水月のショートショート詰め合わせ

水月suigetu

テロメアなデジャビュ


「えー、てぃーは3つ」「じー、しーは2つ」


怪しげにつぶやきながら、細い糸を結び続ける青年は真剣そのものだ。数年前は時計職人だったらしい。彼は最近ほぼ毎日、公園の地面に網のようなものを広げ、早朝から謎の作業をしている。

「いい加減さ、何作ってんのか教えてよ」

青年はこちらを向くが、首を横に振った。無邪気に笑っている。

「あともう少し、ちょっと待って」

道行く人は彼を透明人間のように扱うが、私は何となく気になって、数ヶ月前に話しかけてみた。彼はある程度の世間話や身の上話はしてくれるものの、頑なに名前は教えてくれない。それでも、何となく、現在まで緩く薄い交流が続いた。
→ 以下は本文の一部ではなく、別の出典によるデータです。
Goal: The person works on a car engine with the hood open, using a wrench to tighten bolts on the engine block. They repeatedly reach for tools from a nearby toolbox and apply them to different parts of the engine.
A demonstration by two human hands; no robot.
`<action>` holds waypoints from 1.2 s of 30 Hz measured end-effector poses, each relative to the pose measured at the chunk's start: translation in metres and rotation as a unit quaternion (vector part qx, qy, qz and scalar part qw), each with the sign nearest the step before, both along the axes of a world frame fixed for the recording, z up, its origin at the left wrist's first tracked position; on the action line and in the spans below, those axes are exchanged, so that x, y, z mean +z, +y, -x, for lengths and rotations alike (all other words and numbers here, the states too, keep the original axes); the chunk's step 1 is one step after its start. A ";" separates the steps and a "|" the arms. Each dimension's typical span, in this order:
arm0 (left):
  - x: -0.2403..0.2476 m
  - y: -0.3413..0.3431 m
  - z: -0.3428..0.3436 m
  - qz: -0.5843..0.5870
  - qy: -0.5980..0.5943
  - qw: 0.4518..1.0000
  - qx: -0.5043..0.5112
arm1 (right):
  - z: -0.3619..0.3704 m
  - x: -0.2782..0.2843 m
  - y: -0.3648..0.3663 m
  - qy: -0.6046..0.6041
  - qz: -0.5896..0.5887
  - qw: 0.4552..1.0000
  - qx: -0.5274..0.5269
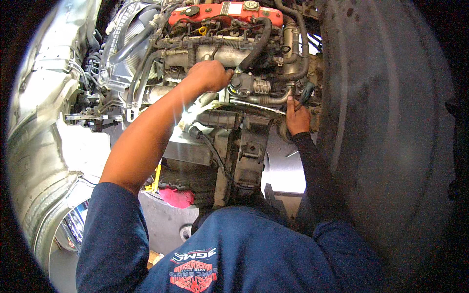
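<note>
A person wearing a navy short-sleeved shirt [259, 244] leans over an open engine bay; the clock face is centred on the view. At 11 o'clock, the bare left hand [210, 77] reaches in among the hoses of the grimy metal engine [215, 54], the thing being worked on, which fills the space around 12 o'clock. Its fingers curl inward with the knuckles up; the fingertips are hidden, so I cannot tell whether they hold anything.

At 2 o'clock is the right hand [298, 118], its forearm in a tight black sleeve [322, 171]. The thumb points towards 12, and the other fingers are mostly out of sight. A thin silver rod [259, 106] runs from about 12 o'clock to this hand; I cannot tell whether it is gripped.

A red engine cover [222, 13] with a round black cap [191, 10] lies at the far 12 o'clock edge. A bright glare shines at 10 o'clock, near a black cable [215, 152]. A crumpled pink cloth [177, 198] rests between 7 and 8 o'clock. Pale metal bodywork [34, 132] curves along 9 o'clock, and a broad dark panel [391, 132] covers 3 o'clock.
</note>
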State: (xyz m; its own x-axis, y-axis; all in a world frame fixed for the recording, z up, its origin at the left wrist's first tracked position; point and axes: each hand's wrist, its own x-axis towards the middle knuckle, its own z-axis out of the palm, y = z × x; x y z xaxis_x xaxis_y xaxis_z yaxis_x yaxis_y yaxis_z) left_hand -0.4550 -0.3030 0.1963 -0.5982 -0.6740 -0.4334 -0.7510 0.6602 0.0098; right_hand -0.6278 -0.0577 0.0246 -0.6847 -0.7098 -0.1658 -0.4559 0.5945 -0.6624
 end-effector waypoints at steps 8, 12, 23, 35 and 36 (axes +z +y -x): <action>-0.007 0.004 -0.006 -0.029 0.008 0.997 0.067 | 0.006 0.005 0.021 0.117 0.245 0.939 0.212; -0.010 -0.009 -0.027 -0.088 0.125 0.986 0.064 | 0.010 -0.008 0.025 0.074 0.166 0.969 0.169; -0.086 0.091 -0.068 0.016 0.345 0.935 0.080 | 0.064 0.004 -0.026 -0.050 -0.137 0.963 0.227; -0.131 0.101 -0.040 0.001 0.323 0.946 -0.021 | 0.059 0.000 -0.036 -0.057 -0.131 0.982 0.122; -0.131 0.101 -0.040 0.000 0.311 0.950 -0.030 | 0.066 0.002 -0.039 -0.085 -0.198 0.970 0.114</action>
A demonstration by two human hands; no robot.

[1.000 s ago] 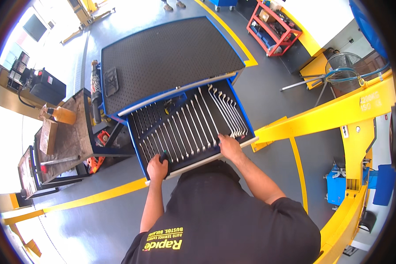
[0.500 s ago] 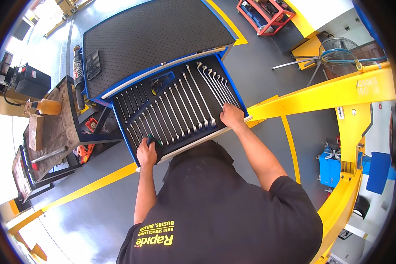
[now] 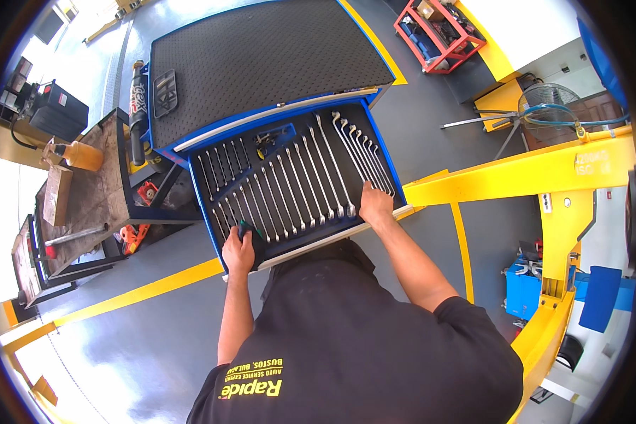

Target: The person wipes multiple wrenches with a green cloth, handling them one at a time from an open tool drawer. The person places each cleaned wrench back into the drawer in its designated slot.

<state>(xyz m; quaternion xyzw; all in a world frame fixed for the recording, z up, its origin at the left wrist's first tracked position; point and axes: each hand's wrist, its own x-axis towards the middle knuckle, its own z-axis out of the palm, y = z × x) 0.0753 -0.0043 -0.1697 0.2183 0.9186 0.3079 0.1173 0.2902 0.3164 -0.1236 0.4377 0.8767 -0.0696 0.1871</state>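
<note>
A blue tool drawer (image 3: 206, 225) stands pulled out in front of me, lined in black and filled with rows of combination wrenches (image 3: 303, 185). At its right end lie several ring wrenches (image 3: 361, 157) with bent heads, graded by size. My right hand (image 3: 377, 205) is closed over the lower ends of these, fingertips against the nearest; whether it grips one is hidden. By the drawer's near left corner, my left hand (image 3: 239, 252) is closed around a dark object with green parts (image 3: 244, 229), its kind unclear. A small blue tray (image 3: 274, 139) with little parts sits at the drawer's back.
Above the drawer is the cabinet's black textured top (image 3: 261, 60), with a black parts tray (image 3: 165, 93) on it. A worn workbench (image 3: 92, 187) stands left, carrying an orange bottle (image 3: 82, 155). The yellow lift arm (image 3: 502, 169) runs close on the right, near a fan (image 3: 548, 102).
The whole view has shifted, so the drawer appears slightly lower and farther right. Both hands keep nearly the same places at the drawer, and the wrenches lie as before.
</note>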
仕方なく近くの自販機に移動する。少し迷って、ボタンを押した。

戻ると不思議な青年はどこにもいない。二本の麦茶のボトルを持ちながらキョロキョロしていると、下の方から小さい声が聞こえた。残された網の中から。麦茶を置いて、声に集中する。

「広げてみて」

あの青年の声だ。困惑しながら、塊となっていた網を一気に広げる。

網は引っかかることなく、美しく広がった。赤と青、白と灰色の網は、規則正しく結ばれて、連なる幾何学模様になっていた。かすかに既視感がある。

「分かった?」

今度ははっきり、声が聞こえた。やはり、網から。いや、作品から。

「さっぱり。作品名は?」

「10億回まで続くプログラム!どう?」

今までで一番、元気な青年の声が聞こえてくる。なぜか、笑いが込み上げてくる。